For married couples (or civil partners), when one spouse dies their estate is administered in accordance with their will (if valid), or under the law of intestacy. Any inheritance tax (IHT) liability will be calculated accordingly.
What happens if both spouses died in circumstances where it is not known which of them passed away first? The general law (in England and Wales) provides that where two or more people have died and it is unclear if one of them survived the other, they are normally presumed to have died in order of seniority, i.e. the younger is deemed to have survived the elder (LPA 1925, s 184). This is often referred to as the ‘commorientes’ rule.
For IHT purposes, without a relieving provision the potential effect of the commorientes rule could be double (or multiple) IHT charges on such deaths (although ‘quick succession relief’ might be available). The IHT legislation therefore provides that where it cannot be known which of two or more deceased persons survived the other(s) they shall be assumed to have died at the same instant (IHTA 1984, ss 4(2), 54(4)) (note: this article only focuses on simultaneous deaths in England and Wales).
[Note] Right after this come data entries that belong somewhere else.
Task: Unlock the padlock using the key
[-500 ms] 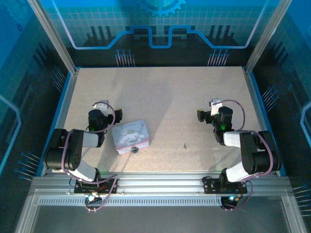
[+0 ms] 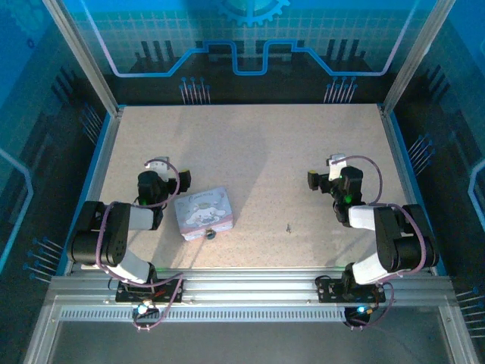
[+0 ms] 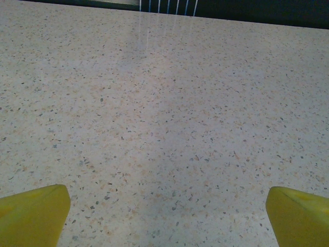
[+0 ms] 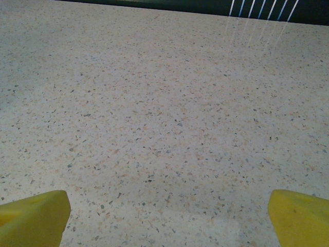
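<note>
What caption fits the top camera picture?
Padlock by the tin's near edge, key lying apart to its right on the table.

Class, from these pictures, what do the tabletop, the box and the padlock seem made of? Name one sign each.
Tabletop: speckled stone-like composite, with a faint sheen and pale reflected streaks near its far edge. Box: possibly printed tin, judging by its pastel cartoon top and rounded corners. Padlock: dark, likely metal, but too small to confirm.

Both arms folded, elbows near their bases. The left gripper (image 2: 157,164) and right gripper (image 2: 336,162) are empty, yellow fingertips (image 3: 36,213) spread wide apart.
</note>
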Robot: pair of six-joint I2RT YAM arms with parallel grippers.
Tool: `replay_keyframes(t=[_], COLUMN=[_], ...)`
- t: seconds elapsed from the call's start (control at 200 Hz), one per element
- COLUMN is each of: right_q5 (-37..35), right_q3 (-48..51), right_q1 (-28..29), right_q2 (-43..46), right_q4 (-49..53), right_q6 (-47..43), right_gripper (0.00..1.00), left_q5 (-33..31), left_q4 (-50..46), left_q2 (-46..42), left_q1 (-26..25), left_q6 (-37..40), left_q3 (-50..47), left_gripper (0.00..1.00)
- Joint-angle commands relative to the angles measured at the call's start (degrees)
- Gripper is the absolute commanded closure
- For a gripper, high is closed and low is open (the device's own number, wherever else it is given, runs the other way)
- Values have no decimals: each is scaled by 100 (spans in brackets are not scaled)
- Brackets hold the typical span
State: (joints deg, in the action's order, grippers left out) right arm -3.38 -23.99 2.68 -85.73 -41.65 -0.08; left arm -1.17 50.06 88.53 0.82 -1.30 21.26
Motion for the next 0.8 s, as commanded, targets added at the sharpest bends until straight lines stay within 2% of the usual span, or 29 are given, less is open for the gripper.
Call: replay_keyframes(t=[0.0,0.25,0.37,0.495,0.635,0.795], right_q5=[101,107,5,-56,-2,700], right_q3=[-93,-71,-100,-145,-338,-806], right_q1=[31,22,-7,-21,-15,27], right_q2=[-40,-31,173,738,1590,2483], right_q4=[-133,-155,49,631,1684,3325], right_q6=[-24,-13,60,40,232,946], right_gripper=[0,0,0,0,0,0], left_q5=[136,95,99,44,-100,-77], left_q4=[206,229,112,-424,-1501,-4215], left_q2=[24,-54,-457,-1133,-2216,-3010], left_q1=[43,48,41,41,32,25], left_q6=[84,52,71,69,-347,-1701], left_q3=[85,46,-76,-89,165,1302], left_gripper=[1,1,1,1,1,1])
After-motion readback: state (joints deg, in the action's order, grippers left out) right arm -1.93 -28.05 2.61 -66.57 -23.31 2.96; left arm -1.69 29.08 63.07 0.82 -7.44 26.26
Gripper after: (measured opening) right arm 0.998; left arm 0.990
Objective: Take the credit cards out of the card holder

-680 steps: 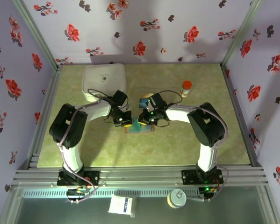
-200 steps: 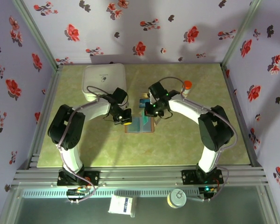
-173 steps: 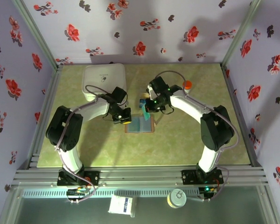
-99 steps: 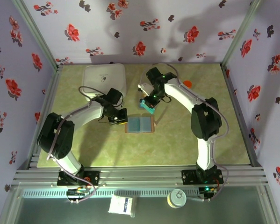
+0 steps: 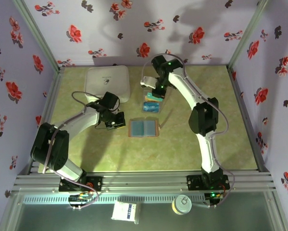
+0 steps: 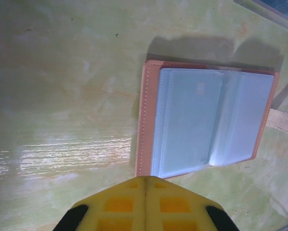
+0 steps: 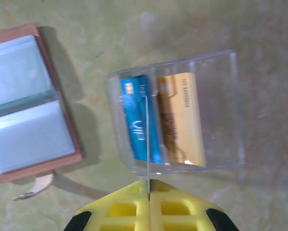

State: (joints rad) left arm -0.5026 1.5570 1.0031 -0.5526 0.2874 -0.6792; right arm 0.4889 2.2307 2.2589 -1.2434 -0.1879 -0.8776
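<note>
Gripping teal card edge-on above clear tray, right pincer could drop it askew; left pincer closed, empty

Tabletop: mottled yellow-green, glossy, faintly marbled. Walls are pale lilac, scattered with red blossoms and smaller dark ones. The box is plain white. Now the card holder: tan-brown leather border with a line of pale stitching, pockets inside a soft grey-blue. The tray is clear and colourless. In it lie a bright blue card with pale lettering and a yellow-orange card with darker print. The edge-on card shows just a whitish sliver, its face colour hard to call. The left gripper is vivid yellow with black corners. The right gripper has the same yellow and black.
</note>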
Whether or not spouses died simultaneously (or one survived the other) can sometimes lead to disputes between legatees who are affected by the answer.
Did one spouse survive the other?
For example, in Scarle James Deceased, the Estate of v Scarle Marjorie Deceased, the Estate of  EWHC 2224 (Ch), an elderly couple (Mr and Mrs S) died of hypothermia in their jointly-owned home in Essex in October 2016, although their bodies were not found until around a week later. Mr and Mrs S had no children together, but each had offspring from previous marriages.
Mr S was the elder of the couple. If he died first, his share of the matrimonial home (and his share of funds in a joint bank account) would have passed to Mrs S; on her death, the property would have passed to her children. However, if Mrs S died first, the property would have passed to Mr S, and on his death shortly afterwards to his daughter. If it was not possible to establish which of them died first, under the commerientes rule Mrs S would be deemed to have survived Mr S.
The High Court considered the facts and evidence and concluded that it could not be inferred that one spouse had survived the other. Accordingly, the presumption of death in LPA 1925, s 184 applied, so Mrs S was presumed to have survived Mr S.
Scarle was not an IHT case. However, the interaction of general law and tax law can have interesting results (e.g. see the HM Revenue and Customs Inheritance Tax manual at IHTM12197). In practice, spouses are less likely to die simultaneously than a short time after each other; consideration may then be given to the inclusion of ‘survivorship clauses’ in wills, and the potential IHT implications (e.g. see IHTA 1984, s 92). In all cases, expert professional advice is recommended.